Weniger Teilnehmer und neue Vorschriften verlangen nach neuen Konzepten

Corona verändert ganze Branchen, auch die Verpflegung und hier insbesondere ist auch die Schulverpflegung davon betroffen. Homeschooling, Wechselunterricht und wobei ein großer Teil des Unterricht in den eigenen vier Wänden stattfindet. Noch ist nicht absehbar, welche Auswirkungen dies auf die Anzahl an Gästen in den kommenden Jahren haben wird, doch die Veränderungen bedeuten auch Chancen. Dienstleister, die sich für die Zukunft fit aufstellen, gehen neue Wege und setzen – wie Dussmann z.B., im Rahmen der Betriebsverpflegung– auf Innovationen wie zum Beispiel die Digitalisierung der Prozesse an der Kasse oder die Direktlieferung von frischen Speisen an Dienstnehmer im Home Office. Lösungen, die auch in der Schulverpflegung umgesetzt werden könnten.
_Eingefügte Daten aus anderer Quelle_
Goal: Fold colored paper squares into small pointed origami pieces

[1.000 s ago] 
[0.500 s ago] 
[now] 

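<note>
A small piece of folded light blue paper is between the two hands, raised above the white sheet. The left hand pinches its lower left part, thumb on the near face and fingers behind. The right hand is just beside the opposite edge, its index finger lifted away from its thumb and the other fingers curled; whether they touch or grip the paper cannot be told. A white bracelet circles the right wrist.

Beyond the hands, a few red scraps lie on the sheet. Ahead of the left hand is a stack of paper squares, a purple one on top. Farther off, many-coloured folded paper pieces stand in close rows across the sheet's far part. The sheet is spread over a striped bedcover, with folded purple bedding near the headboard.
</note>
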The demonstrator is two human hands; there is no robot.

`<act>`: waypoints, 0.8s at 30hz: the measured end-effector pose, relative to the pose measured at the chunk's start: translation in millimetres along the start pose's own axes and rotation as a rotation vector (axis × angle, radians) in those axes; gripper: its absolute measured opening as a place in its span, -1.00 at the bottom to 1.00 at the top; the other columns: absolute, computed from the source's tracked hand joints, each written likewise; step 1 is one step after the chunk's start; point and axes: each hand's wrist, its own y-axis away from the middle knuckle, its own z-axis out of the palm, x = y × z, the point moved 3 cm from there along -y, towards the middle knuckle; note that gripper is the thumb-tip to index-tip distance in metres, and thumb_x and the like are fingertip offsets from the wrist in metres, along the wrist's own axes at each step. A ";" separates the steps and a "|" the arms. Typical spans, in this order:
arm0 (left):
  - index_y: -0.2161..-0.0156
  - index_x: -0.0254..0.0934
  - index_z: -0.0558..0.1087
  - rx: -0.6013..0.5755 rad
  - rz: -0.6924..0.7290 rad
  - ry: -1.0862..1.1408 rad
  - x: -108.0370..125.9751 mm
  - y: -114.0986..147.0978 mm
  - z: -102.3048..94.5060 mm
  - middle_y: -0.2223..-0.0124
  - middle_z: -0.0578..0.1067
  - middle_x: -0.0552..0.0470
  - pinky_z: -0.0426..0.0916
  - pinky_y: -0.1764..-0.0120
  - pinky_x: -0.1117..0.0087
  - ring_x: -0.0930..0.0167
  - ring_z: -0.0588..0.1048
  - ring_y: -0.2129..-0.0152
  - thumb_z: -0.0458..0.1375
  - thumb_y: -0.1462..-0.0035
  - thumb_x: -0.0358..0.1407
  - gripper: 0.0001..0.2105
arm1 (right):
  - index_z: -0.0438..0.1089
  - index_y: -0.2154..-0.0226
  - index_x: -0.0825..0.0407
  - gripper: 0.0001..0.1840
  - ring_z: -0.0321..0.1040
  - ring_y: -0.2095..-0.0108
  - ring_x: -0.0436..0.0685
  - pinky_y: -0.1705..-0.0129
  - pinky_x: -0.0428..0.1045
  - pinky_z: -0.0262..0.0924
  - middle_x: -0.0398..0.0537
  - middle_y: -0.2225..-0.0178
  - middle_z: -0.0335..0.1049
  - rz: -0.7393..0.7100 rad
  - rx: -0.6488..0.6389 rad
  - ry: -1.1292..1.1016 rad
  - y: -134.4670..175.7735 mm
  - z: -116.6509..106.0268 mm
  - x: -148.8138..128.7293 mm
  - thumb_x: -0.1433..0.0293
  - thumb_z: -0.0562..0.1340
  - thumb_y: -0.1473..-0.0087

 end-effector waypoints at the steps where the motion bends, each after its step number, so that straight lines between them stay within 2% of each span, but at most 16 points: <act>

Digitalisierung an der Kasse. Daher müssen die Abläufe in den Betriebsrestaurants an die neuen Voraussetzungen angepasst werden. Dussmann Service bietet mit „E-plate – the easy & smart gastro solution“ eine Innovation, mit der Unternehmen den Service in ihren Betriebsrestaurants auf die nächste digitale Stufe heben. Auf RFID-Basis bezahlen Gäste Speisen und Getränke über einen im Geschirr eingebauten Chip automatisch, kontaktlos – sicher, einfach und intelligent. Der für den Gast angerichtete Teller wird über einen in der Theke integrierten Antennenplatz gereicht und die Chip-ID bei der Kasse dem richtigen Preis zugeordnet. Diese Digitalisierung senkt den Aufwand an der Kasse, bietet den Gästen einen modernen Service und unterstützt die bessere und schnellere Steuerung der Gästeströme mit positiven Auswirkungen auf die Einhaltung des Mindestabstandes und weitere Sicherheitsrichtlinien.

Frisch geliefert ins Home Office. Es ist durchaus realistisch, dass viele Mitarbeiter auch nach der Pandemie verstärkt im Home Office bleiben werden – dies bedeutet spürbar weniger Gäste in den Betriebsrestaurants. Kommt aber der Gast nicht ins Betriebsrestaurant, muss das Essen eben zum Gast kommen. Dussmann Service hat daher damit begonnen, Speisen über die Lieferplattform mjam.at anzubieten. Das neue Dussmann Wie z’Haus bietet derzeit rund um das Betriebsrestaurant im Twin Tower am Wienerberg in Wien frisch zubereitete österreichische Hausmannskost aus regionalen, hochwertigen Zutaten im Lieferservice direkt nach Hause oder ins Büro.

Um die Verpflegungsangebote weiterzuentwickeln, arbeitet Dussmann Service noch enger als bisher mit seinen Kunden zusammen. Die Küchenteams kochen beispielsweise nach den Rezepten der Kunden und entwickeln gemeinsam mit ihnen neue Rezepte. Dussmann hat sich darüber hinaus für das Versenden von Speisen innerhalb der EU zertifizieren lassen. Ein aufwendiger Prozess, für den auch bauliche Veränderungen wie Schleusen vorgenommen werden mussten.